In regards to my own personal experience, a couple days prior to May 14, I scoured the usps.com web site for the new rates, but could not find them. I did find the press release which gave out a limited amount of examples of what rates would be. Today, I went to the post office to mail a DVD. I told the clerk that I wanted to send it the least expensive way. She narrowed it down to four choices: letter rate, large envelope, package, and media mail. Media was immediately ruled out because it is so expensive; I now think it is only useful for heavy books that weigh over a pound. She then said it was too large for letter rate, and too thick [slightly over a quarter inch] for large envelope rate, so I had to send it by the more expensive package rate. When I got back to my office, I checked the PO website, and realized that I was probably overcharged. It seems to me that it would easily qualify for the large envelope rate, and maybe even the letter rate.

However, there are some quirks. If it doesn't bend easily, like a photograph with cardboard, it is charged a "nonmachinable surcharge" [sorry autograph dealers]. If it has clasps, it is also subject to a surcharge. If is has an address parallel to the shorter dimension of the letter or it contains a pen, it is subject to a surcharge. If this seems confusing and a hassle to you, then you can imagine how the eBay sellers feel.

I think there will be a short term revenue drop for several reasons:
1. Sellers have been holding off on listings until they get their new postal rates entered.
2. Buyers may be temporarily scarred off by the sticker shock of the higher postage rates that they have to pay for the stuff they buy.
3. Buyers may bid slightly less because they are factoring in the postal rates on their entire purchase.
4. Sellers may hold off selling until they get the size and shape of their boxes and/or envelopes optimized for their products.

In the next couple days, I will be publishing an article about several ways of dealing with the higher postage rates.

Author owns EBAY.

2 comments:

Geoff said...

Most eBay sales 'professionals' grossly overcharge for shipping anyway.

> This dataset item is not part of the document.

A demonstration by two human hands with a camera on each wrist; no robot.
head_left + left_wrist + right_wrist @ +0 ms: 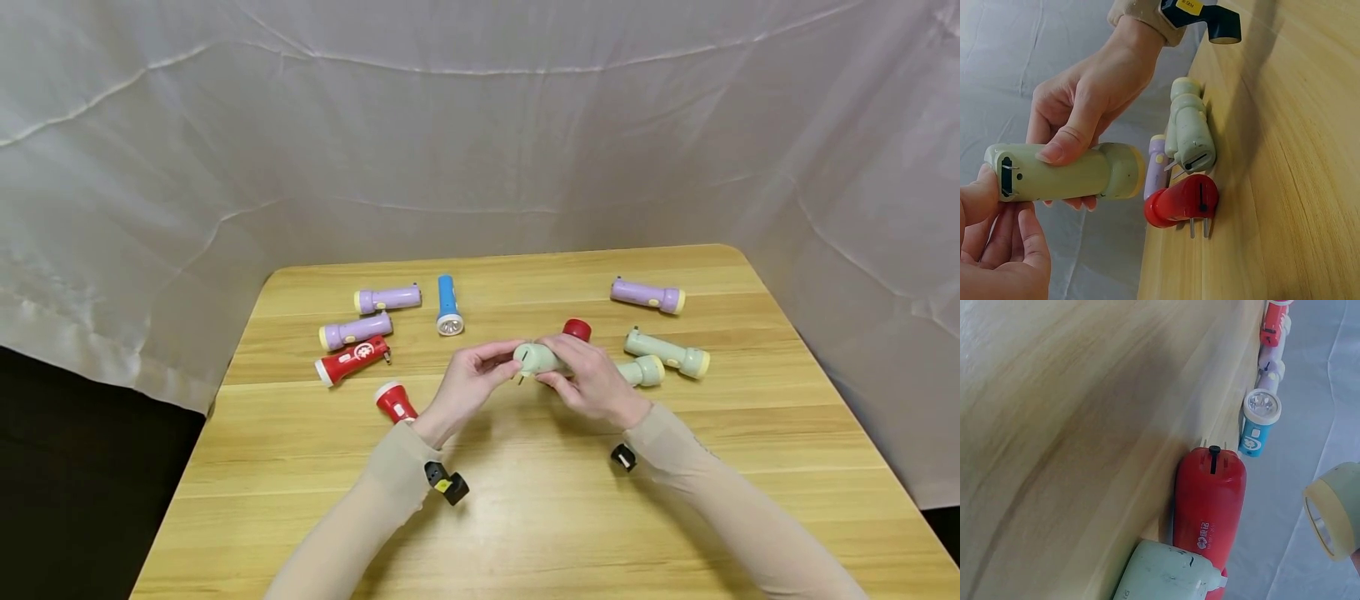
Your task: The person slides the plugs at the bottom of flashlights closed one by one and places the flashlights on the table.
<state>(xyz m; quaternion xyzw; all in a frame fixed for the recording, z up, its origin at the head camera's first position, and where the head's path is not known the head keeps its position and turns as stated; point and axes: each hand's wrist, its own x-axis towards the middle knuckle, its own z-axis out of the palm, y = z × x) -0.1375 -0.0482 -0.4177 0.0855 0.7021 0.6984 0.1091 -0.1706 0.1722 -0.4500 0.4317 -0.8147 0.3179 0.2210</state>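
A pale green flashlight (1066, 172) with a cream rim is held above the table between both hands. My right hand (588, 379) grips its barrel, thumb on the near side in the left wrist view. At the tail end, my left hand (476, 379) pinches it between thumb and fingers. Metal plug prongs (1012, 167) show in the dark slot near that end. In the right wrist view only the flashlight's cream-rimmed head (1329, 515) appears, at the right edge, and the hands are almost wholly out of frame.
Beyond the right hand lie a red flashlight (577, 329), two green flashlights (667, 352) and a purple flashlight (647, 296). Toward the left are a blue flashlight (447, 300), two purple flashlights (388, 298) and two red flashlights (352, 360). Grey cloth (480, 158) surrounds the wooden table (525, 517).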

It may be necessary for the Seller to absorb cost... or it may benefit UPS

Jean said...

The comment by geoff illustrates one of the major flaws of the ebay system. It is the misconception that sellers "make money" on shipping.
In the business world, buyers and sellers know that no one can succeed if they give away their time for free. Shipping and handling charges are an expected and accepted part of doing business.
In the rarified world of ebay, however, heaven help the seller who tries to cover his handling cost. He will be burned at the stake. And ebay has done nothing to educate the buyers about the reality of shipping and handling costs. Instead, they have encouraged an unrealistic attitude of absorbing handling fees and postage costs.
It has always been to ebay's advantage to perpetuate the myth that a seller who charges handling fees is a thief. That way, the sellers are scared into adding the handling cost to the item price, which increases ebay's fees for listing and commissions.
However, with the postal hike, this philosophy may hurt ebay. Since the buyers already resent the shipping costs, they may punish the sellers for the post office increase by not spending on ebay. And the sellers may find it's just not worth the time and effort as their revenues dwindle. In addition, the introduction of the new Detailed Seller Rating system has demoralized the sales force, (the sellers), especially the really conscientious sellers who take their feedback very personally. They have knocked themselves for years to maintain a high rating, and now feel betrayed.
So that's how it looks to me as I navigate as a buyer and seller through the ebay galaxy. Maybe ebay is a giant supernova ready to collapse into itself and form a big black hole.